From the data below, give the number of lines holding the word "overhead", with nothing else added.

[Records — start]

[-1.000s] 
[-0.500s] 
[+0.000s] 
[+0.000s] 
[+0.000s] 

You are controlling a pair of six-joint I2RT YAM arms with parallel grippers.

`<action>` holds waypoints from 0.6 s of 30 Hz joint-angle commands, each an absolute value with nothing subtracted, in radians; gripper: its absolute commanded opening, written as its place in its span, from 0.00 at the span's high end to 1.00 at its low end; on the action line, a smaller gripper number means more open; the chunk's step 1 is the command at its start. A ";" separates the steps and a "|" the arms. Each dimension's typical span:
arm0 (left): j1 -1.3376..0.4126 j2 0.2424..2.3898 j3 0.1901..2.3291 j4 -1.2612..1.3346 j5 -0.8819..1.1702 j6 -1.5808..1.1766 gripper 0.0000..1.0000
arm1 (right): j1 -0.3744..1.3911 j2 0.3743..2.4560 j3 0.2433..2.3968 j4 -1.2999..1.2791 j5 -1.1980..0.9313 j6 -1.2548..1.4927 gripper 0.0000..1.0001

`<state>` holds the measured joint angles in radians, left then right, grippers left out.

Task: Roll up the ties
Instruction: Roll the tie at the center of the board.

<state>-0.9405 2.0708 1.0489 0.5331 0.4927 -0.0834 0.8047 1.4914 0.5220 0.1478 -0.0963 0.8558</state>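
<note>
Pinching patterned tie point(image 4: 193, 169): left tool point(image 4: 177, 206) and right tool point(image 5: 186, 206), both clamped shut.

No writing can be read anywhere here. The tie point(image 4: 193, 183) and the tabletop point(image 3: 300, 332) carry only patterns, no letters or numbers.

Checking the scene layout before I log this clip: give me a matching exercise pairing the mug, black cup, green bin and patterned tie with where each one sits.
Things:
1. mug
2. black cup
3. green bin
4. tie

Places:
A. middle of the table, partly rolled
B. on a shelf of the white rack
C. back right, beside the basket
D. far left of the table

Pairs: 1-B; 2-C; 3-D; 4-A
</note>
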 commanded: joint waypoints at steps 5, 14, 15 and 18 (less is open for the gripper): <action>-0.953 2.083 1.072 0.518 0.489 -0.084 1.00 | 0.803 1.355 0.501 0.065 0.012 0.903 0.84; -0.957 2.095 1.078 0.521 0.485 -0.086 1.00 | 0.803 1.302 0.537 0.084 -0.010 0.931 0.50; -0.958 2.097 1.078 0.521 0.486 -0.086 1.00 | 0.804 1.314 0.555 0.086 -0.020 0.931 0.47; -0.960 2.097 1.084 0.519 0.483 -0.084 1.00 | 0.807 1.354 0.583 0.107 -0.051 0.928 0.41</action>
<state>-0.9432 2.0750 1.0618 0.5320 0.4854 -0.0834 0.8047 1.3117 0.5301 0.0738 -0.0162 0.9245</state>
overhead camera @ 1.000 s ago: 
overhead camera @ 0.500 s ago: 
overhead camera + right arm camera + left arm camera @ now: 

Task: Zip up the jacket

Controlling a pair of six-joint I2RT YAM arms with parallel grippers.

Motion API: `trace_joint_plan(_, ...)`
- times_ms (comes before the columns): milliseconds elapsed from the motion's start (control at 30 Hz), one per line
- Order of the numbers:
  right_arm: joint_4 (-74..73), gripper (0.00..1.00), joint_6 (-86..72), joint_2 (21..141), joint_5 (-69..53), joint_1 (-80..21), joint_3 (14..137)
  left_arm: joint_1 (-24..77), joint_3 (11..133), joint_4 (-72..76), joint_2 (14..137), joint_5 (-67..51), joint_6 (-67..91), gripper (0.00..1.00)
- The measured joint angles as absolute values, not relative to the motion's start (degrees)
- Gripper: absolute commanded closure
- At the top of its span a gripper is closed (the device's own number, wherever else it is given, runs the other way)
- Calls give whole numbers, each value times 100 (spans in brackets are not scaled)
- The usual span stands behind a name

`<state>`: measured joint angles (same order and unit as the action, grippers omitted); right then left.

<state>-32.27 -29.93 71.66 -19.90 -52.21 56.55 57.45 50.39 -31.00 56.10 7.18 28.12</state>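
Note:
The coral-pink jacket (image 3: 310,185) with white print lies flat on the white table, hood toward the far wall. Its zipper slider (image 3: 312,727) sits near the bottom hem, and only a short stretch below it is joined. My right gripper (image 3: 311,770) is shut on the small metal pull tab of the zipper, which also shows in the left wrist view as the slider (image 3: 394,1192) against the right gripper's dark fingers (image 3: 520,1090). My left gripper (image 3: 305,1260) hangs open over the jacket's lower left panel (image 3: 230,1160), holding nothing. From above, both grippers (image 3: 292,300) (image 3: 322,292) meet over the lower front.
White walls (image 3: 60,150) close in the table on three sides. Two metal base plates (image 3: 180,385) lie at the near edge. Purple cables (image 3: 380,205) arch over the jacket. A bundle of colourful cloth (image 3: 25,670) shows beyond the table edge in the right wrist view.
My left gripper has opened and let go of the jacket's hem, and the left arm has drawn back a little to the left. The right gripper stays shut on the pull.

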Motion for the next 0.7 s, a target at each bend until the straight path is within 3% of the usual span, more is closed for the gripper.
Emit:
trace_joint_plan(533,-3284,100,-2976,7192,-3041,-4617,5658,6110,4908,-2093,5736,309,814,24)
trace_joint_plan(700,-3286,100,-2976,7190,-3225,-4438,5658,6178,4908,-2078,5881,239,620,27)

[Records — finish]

Written solution:
3